Cette société politique a-t-elle uniquement pour objet, ainsi que le prétendent J.-J. Rousseau et ses émules les publicistes semi-matérialistes, la satisfaction des besoins matériels de l'homme et l'accroissement de ses jouissances physiques?

Nullement, selon moi; cette société politique, qui multiplie en effet les forces de l'individu par la force collective de l'association de tous, a certainement pour effet la perpétuation et l'amélioration physique de la race humaine; mais elle a un objet de plus, une dignité de plus, une moralité de plus, un spiritualisme de plus.

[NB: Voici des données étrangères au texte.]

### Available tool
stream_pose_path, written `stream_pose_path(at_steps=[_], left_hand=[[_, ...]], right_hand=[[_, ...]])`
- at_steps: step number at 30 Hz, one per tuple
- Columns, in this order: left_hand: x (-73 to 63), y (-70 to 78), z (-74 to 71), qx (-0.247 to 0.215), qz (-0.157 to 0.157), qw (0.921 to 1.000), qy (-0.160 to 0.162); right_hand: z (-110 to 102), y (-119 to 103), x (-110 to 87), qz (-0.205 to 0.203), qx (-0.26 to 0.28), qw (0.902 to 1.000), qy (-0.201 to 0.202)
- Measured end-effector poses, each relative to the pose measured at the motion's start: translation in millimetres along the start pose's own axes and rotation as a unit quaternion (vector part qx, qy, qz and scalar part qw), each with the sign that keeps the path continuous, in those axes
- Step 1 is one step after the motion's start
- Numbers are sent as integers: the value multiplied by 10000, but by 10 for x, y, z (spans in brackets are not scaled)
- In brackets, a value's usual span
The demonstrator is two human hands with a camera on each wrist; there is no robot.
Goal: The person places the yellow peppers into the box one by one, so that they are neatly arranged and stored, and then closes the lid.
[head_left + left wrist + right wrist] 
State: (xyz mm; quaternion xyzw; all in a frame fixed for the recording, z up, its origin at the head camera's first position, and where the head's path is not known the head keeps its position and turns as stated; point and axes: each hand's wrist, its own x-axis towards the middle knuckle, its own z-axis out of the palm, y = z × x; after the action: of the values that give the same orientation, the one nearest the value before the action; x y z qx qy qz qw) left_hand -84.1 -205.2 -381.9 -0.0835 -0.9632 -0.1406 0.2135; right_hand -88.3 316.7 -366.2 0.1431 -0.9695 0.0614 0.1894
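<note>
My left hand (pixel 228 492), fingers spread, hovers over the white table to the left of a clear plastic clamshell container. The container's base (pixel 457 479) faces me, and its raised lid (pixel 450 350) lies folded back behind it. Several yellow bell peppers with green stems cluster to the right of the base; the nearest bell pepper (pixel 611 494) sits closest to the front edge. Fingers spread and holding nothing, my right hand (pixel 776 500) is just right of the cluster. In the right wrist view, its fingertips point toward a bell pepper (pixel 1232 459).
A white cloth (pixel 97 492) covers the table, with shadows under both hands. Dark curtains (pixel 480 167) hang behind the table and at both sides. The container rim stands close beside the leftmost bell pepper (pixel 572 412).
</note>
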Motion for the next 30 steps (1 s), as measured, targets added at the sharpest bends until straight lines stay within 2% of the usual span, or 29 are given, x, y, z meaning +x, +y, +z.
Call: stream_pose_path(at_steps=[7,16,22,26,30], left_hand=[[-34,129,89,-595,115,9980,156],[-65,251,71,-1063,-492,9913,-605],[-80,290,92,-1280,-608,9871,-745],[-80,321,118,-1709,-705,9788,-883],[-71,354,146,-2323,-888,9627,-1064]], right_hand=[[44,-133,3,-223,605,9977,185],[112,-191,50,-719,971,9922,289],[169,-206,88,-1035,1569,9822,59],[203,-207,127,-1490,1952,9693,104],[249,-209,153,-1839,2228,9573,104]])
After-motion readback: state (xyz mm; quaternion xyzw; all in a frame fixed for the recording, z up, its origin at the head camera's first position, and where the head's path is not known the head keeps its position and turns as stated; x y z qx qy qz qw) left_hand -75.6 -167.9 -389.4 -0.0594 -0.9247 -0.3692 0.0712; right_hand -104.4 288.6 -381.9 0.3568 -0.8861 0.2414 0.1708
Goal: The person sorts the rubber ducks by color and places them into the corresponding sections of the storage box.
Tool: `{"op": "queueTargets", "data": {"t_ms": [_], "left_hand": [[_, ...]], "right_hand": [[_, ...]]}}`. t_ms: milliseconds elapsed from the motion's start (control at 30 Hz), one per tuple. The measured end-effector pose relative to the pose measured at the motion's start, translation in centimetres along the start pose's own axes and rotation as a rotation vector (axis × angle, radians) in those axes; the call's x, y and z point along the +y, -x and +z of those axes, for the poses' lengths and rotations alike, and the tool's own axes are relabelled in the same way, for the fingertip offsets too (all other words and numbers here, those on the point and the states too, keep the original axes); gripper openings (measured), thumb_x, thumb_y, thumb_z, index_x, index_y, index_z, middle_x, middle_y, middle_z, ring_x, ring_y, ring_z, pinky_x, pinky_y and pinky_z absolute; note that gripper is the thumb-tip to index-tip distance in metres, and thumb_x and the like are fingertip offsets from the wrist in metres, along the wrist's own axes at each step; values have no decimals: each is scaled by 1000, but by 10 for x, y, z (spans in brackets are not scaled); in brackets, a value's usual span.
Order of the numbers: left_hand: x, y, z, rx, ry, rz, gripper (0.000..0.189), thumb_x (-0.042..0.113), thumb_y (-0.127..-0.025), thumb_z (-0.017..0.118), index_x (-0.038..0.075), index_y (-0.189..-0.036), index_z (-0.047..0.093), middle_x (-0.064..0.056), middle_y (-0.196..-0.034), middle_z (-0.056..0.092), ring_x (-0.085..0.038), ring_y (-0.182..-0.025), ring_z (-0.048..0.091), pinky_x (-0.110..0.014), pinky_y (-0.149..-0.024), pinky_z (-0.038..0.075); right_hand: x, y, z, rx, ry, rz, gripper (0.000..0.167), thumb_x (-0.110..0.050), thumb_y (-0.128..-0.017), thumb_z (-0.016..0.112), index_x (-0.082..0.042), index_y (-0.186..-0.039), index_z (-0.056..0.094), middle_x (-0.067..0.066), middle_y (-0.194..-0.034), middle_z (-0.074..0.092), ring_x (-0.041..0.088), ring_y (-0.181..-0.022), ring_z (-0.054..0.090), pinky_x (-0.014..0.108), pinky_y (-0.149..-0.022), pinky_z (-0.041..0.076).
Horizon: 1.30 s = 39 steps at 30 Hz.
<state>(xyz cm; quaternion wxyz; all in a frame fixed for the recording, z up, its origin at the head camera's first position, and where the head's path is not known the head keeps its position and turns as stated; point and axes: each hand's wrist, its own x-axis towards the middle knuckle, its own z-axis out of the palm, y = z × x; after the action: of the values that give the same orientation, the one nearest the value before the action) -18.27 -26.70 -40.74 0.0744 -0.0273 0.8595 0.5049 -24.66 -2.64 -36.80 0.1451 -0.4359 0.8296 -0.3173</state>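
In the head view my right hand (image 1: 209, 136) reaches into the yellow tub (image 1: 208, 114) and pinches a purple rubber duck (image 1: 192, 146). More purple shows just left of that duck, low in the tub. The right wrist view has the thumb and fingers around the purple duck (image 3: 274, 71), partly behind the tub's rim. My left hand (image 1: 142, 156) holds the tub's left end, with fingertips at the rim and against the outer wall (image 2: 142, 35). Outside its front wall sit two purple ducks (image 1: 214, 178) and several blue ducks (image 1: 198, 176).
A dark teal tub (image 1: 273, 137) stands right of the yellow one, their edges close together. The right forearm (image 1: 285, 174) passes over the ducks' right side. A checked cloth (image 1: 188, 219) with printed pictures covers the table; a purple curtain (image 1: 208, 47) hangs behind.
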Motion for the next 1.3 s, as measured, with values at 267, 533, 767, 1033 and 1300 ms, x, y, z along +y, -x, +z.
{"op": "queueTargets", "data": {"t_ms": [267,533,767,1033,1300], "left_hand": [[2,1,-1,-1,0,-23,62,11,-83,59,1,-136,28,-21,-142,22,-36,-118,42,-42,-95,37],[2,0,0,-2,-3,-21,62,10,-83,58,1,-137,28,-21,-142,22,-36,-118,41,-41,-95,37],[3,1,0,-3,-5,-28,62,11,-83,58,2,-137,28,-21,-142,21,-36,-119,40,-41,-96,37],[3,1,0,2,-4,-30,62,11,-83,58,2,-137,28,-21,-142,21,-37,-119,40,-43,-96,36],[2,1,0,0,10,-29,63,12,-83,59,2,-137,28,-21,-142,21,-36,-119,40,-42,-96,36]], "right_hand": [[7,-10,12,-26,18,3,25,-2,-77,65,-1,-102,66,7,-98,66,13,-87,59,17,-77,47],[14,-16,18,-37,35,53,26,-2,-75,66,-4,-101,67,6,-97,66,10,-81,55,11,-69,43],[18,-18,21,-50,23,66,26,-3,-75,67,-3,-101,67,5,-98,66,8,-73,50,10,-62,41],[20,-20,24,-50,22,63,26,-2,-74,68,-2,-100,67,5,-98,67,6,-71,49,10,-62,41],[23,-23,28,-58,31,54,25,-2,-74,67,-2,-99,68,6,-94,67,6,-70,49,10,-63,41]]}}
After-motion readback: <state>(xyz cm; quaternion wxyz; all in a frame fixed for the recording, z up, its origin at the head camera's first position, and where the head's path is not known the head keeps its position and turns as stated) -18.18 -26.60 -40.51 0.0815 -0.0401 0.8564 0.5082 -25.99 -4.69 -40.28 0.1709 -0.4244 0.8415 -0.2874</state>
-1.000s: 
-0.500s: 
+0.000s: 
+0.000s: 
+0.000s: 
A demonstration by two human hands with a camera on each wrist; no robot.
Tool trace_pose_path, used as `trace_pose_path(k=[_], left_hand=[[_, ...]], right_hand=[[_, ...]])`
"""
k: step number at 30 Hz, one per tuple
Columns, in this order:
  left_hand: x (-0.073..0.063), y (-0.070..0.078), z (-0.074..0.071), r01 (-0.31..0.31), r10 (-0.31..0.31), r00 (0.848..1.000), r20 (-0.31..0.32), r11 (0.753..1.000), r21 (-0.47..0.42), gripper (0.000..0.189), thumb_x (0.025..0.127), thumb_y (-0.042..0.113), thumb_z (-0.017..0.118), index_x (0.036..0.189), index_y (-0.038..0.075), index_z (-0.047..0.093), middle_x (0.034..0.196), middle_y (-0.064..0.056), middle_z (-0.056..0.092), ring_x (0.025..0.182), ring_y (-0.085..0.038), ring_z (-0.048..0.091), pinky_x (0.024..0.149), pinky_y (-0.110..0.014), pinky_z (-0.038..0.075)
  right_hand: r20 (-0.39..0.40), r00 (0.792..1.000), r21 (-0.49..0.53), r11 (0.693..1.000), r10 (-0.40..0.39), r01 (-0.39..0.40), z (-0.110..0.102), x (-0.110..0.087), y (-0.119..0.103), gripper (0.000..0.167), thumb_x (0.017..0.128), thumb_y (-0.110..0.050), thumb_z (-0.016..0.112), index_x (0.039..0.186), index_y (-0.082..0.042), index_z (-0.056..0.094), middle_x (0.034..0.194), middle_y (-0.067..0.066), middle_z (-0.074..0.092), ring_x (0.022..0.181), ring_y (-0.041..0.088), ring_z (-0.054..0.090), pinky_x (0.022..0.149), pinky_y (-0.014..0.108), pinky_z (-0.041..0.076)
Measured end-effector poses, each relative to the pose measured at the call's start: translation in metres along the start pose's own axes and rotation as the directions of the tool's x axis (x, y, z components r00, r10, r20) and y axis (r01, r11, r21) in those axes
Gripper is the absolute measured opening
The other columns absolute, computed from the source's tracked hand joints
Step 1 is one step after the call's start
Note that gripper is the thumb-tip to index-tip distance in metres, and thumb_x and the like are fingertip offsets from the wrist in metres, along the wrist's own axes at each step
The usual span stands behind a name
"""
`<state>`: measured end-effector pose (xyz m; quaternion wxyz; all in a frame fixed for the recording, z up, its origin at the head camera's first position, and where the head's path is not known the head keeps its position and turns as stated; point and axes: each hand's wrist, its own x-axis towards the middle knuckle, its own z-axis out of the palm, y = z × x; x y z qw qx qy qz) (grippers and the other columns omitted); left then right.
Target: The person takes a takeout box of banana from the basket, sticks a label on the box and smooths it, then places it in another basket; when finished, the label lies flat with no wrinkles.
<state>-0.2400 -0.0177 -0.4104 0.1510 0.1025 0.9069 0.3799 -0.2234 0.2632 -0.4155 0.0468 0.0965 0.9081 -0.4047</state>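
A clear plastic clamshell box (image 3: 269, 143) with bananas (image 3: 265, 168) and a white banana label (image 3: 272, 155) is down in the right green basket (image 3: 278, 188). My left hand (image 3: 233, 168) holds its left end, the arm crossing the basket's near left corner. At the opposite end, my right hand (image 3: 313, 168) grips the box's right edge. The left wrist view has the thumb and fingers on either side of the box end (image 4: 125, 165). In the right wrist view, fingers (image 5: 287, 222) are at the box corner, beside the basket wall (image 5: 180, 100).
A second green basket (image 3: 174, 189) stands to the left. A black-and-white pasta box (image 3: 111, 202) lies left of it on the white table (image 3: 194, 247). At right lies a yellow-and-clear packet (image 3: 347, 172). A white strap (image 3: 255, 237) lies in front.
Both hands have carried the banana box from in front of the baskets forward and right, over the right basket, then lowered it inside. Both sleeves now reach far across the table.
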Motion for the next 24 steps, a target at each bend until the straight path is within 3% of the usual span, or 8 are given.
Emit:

Ce but supérieur à la grossière satisfaction en commun des besoins physiques, cette dignité de plus, cette moralité de plus, ce spiritualisme social de plus, c'est l'âme de l'humanité cultivée par la civilisation, résultant de cette société. C'est la connaissance de son Créateur, c'est l'adoration de son Dieu, c'est la conformité de ses lois avec la volonté de Dieu, qui est en même temps la loi suprême; c'est le dévouement de chacun à tous, c'est le sacrifice;

En un mot, c'est la vertu.

Toute société fondée sur l'abject égoïsme, toute société dont le premier lien n'est pas le devoir de tous envers tous, en vue de Dieu, n'est pas un peuple: ce n'est qu'un troupeau. C'est la moralité seule qui en fait une humanité.

La société politique n'est donc pas seulement une société en commandite: c'est une vertu, c'est une religion!

Cette définition, que nous n'avons malheureusement rencontrée jusqu'ici dans aucun publiciste moderne, et qui est pour nous à l'état d'évidence, élève le législateur véritable à la dignité d'oracle, fait du commandement un sacerdoce civil, de l'obéissance un devoir, de l'amour de la patrie un culte, et du dévouement des citoyens au gouvernement une sainteté.

Ce but de la société politique ainsi défini, marqué, dignifié, sanctifié, et, pour ainsi dire, divinisé, je me demande: Qu'est-ce que le premier législateur? Et je me réponds:

Le premier et l'infaillible législateur, c'est celui qui a fait l'homme; c'est celui qui, en faisant l'homme, a mis en germe dans l'âme de sa créature ces lois, non écrites, mais vivantes, consonnances divines de la nature intellectuelle de l'homme avec la nature de Dieu, consonnances qui font que, quand le Verbe extérieur, la loi parlée se fait entendre, à mesure que l'homme a besoin de loi pour fonder et perfectionner sa société civile, la conscience de tout homme, comme un instrument monté au diapason divin, se dit involontairement: C'est Juste; c'est Dieu qui parle en nous par la consonnance de notre esprit avec sa loi! Obéissons pour notre avantage, obéissons pour la gloire de Dieu!

Donc, le suprême législateur est celui qui a créé d'avance en nous l'écho préexistant de ses lois, la conscience, cet écho humain de la justice divine!